Monitoring

stephen mallette edited this page May 20, 2013 · 23 revisions

Rexster comes with a variety of options for monitoring given its integration with Metrics. Rexster continually gathers information about itself as it is accepting requests and sending back responses. This information is then periodically sent to the reporters configured in rexster.xml.

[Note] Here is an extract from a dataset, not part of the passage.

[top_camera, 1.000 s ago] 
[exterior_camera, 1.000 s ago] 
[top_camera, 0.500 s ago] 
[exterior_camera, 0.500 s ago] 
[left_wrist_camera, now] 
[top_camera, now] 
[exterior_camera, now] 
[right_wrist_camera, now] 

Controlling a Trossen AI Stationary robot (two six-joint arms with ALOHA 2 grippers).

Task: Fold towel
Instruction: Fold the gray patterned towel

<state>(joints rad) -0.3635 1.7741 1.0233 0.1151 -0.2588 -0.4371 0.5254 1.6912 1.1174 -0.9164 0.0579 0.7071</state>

Rexster supports the following reporters: Console, JSON-based web service via HTTP, JMX, Ganglia and Graphite

The metrics provided by Rexster can help inform administrators of Rexster’s health and include things like:

  • Gremlin script engine processing times
  • REST endpoint request/response times
  • Underlying JMX attributes from Grizzly and Jersey

Getting Started

Rexster comes with a pre-configured through rexster.xml to report metrics through several reporters. The easiest one to get started with is the REST endpoint. Start Rexster and issue a query such as:

curl http://localhost:8182/graphs/tinkergraph

then resolve the following URL to get a current snapshot of the metrics gathered by Rexster:
http://localhost:8182/metrics

Look for this particular key in the returned JSON: http.rest.graphs.object.get and it will look something like this:

...
http.rest.graphs.object.get: {
  count: 1,
  max: 0.0013546230000000001,
  mean: 0.0013546230000000001,
  min: 0.0013546230000000001,
  p50: 0.0013546230000000001,
  p75: 0.0013546230000000001,
  p95: 0.0013546230000000001,
  p98: 0.0013546230000000001,
  p99: 0.0013546230000000001,
  p999: 0.0013546230000000001,
  stddev: 0,
  m15_rate: 0.006394042634681005,
  m1_rate: 0.0010423449272394232,
  m5_rate: 0.002751971906724164,
  mean_rate: 0.01219546753135717,
  duration_units: "seconds",
  rate_units: "calls/second"
},
...

Configuration

All configuration of metrics reporting is handled through rexster.xml. With in that file, there is a <metrics> element, which contains one or more <reporter> elements. These <reporter> elements represent places where Rexster will make gathered metrics available. Basic reporter configuration looks like this:

<rexster>
  ...
  <metrics>
    <reporter>
      <type>console</type>
    </reporter>
  </metrics>
  ...
</rexster>

The <type> may be one of the following options: console, http, jmx, ganglia or graphite.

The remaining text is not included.